Book your evaluation at Basheer Bagh or Jubilee Hills, Hyderabad.
All consultations are strictly confidential. No referral needed.
Frequently Asked Questions
What is the best surgery for sleep apnea?
There is no single best procedure. The best surgery is the one matched to where your airway actually collapses, which is what DISE shows. For palate collapse: UPPP or expansion sphincter pharyngoplasty. For nasal obstruction: septoplasty. For severe multi-level collapse: maxillomandibular advancement. For large tonsils: tonsillectomy. The procedure is chosen after the mapping, not before.
Is surgery better than CPAP for sleep apnea?
For most patients who tolerate CPAP, CPAP is more reliably effective night-to-night because it works regardless of anatomy. Surgery is better for patients who genuinely cannot use CPAP, or for whom DISE shows a correctable anatomical bottleneck. The two solve the same problem through different mechanisms.
What is the success rate of sleep apnea surgery?

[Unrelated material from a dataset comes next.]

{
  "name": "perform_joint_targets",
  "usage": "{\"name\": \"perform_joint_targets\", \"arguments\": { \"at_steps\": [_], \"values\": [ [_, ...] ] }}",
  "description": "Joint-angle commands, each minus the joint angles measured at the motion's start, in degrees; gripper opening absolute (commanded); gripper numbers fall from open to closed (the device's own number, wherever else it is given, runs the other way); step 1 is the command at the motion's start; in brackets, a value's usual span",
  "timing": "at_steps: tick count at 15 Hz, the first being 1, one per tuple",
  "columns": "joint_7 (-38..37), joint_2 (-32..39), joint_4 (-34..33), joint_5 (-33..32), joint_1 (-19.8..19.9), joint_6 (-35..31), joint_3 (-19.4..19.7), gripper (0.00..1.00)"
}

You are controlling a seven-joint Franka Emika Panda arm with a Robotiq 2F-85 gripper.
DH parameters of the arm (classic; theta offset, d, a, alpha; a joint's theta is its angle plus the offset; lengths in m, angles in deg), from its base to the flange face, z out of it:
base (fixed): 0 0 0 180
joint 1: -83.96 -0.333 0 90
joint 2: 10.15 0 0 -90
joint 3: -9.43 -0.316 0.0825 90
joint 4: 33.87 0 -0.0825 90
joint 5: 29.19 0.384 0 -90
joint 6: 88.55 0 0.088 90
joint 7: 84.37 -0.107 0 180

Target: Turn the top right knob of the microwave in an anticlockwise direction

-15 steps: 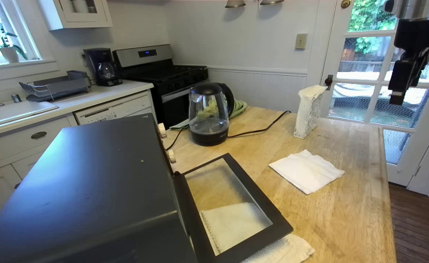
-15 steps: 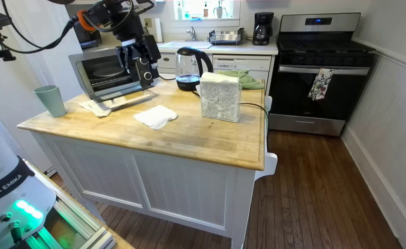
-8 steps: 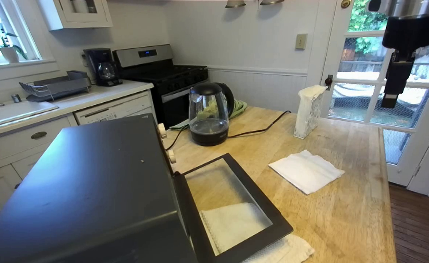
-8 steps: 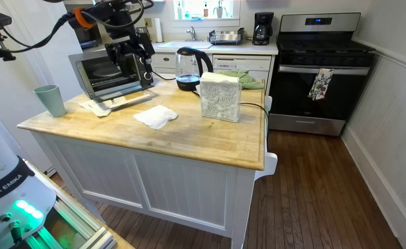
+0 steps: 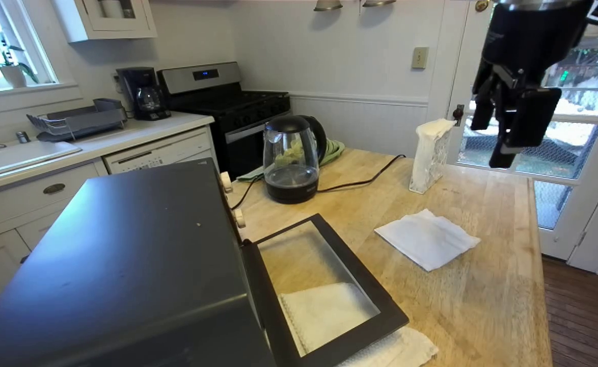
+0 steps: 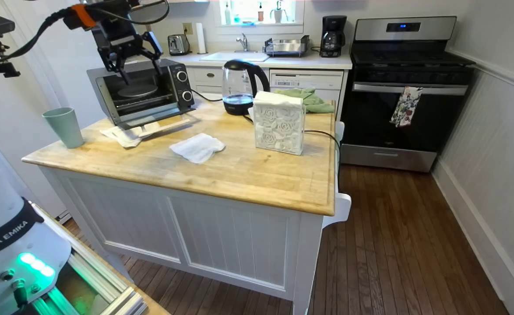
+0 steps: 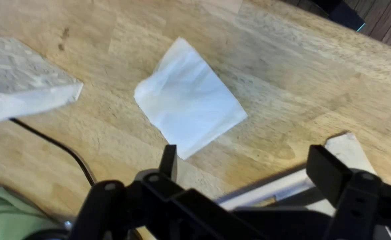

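The microwave (image 5: 141,244) is a large dark grey box on the wooden island, and its glass door (image 5: 398,313) is folded down open. In an exterior view it shows two round knobs on its right front panel (image 6: 177,87): the top right knob (image 6: 181,76) above a lower knob (image 6: 187,96). Both knobs also stick out past the front edge in an exterior view, the upper one (image 5: 226,182) farther off. My gripper (image 6: 143,78) is open and empty, pointing down, in the air in front of the microwave. In the wrist view its fingers (image 7: 242,156) are wide apart; the knobs are out of view there.
A glass kettle (image 5: 291,171) with a black cord stands beside the knob end of the microwave. A white napkin holder (image 6: 279,124), a flat napkin (image 7: 192,100) and a green cup (image 6: 65,127) are on the island. A green cloth (image 6: 311,103) lies behind the holder.
My gripper has moved away from the knob panel, towards the microwave's left side, and has turned. The knobs, covered at first in an exterior view, now show fully. The microwave has not moved.
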Motion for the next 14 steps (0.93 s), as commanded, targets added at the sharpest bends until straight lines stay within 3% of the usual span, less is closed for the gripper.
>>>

Published success rates range from roughly 40% to over 85%, depending on patient selection and procedure choice. DISE-guided, site-specific surgery sits in the higher half of that range. Success is usually defined as a 50% drop in AHI and AHI below 20, not zero.
Can sleep apnea be cured permanently?
Many patients achieve durable resolution of obstructive sleep apnea after well-planned surgery, especially when weight is stable. Outcomes are described as control or normalisation rather than cure. Weight gain, ageing tissue, and nasal changes can return symptoms years later, which is why we follow up with periodic sleep studies.
What does sleep apnea surgery cost in Hyderabad?
Costs across Hyderabad providers: septoplasty Rs. 60,000 to Rs. 1,20,000; tonsillectomy Rs. 70,000 to Rs. 1,40,000; UPPP or expansion sphincter pharyngoplasty Rs. 1,40,000 to Rs. 2,80,000; DISE as a planning step Rs. 25,000 to Rs. 40,000; MMA quoted case-by-case above Rs. 4,00,000. Most cashless insurance panels cover surgery where AHI documentation supports medical necessity.
What is the recovery time after sleep apnea surgery?
Septoplasty: 5 to 7 days off desk work, 2 weeks no heavy activity. UPPP: 7 to 10 days off desk work, soft-cold diet for 10 days, peak discomfort around day 3 to 5. Tonsillectomy in adults: 10 to 14 days. MMA: several weeks, soft diet for 4 to 6 weeks. Follow-up sleep study at 3 months.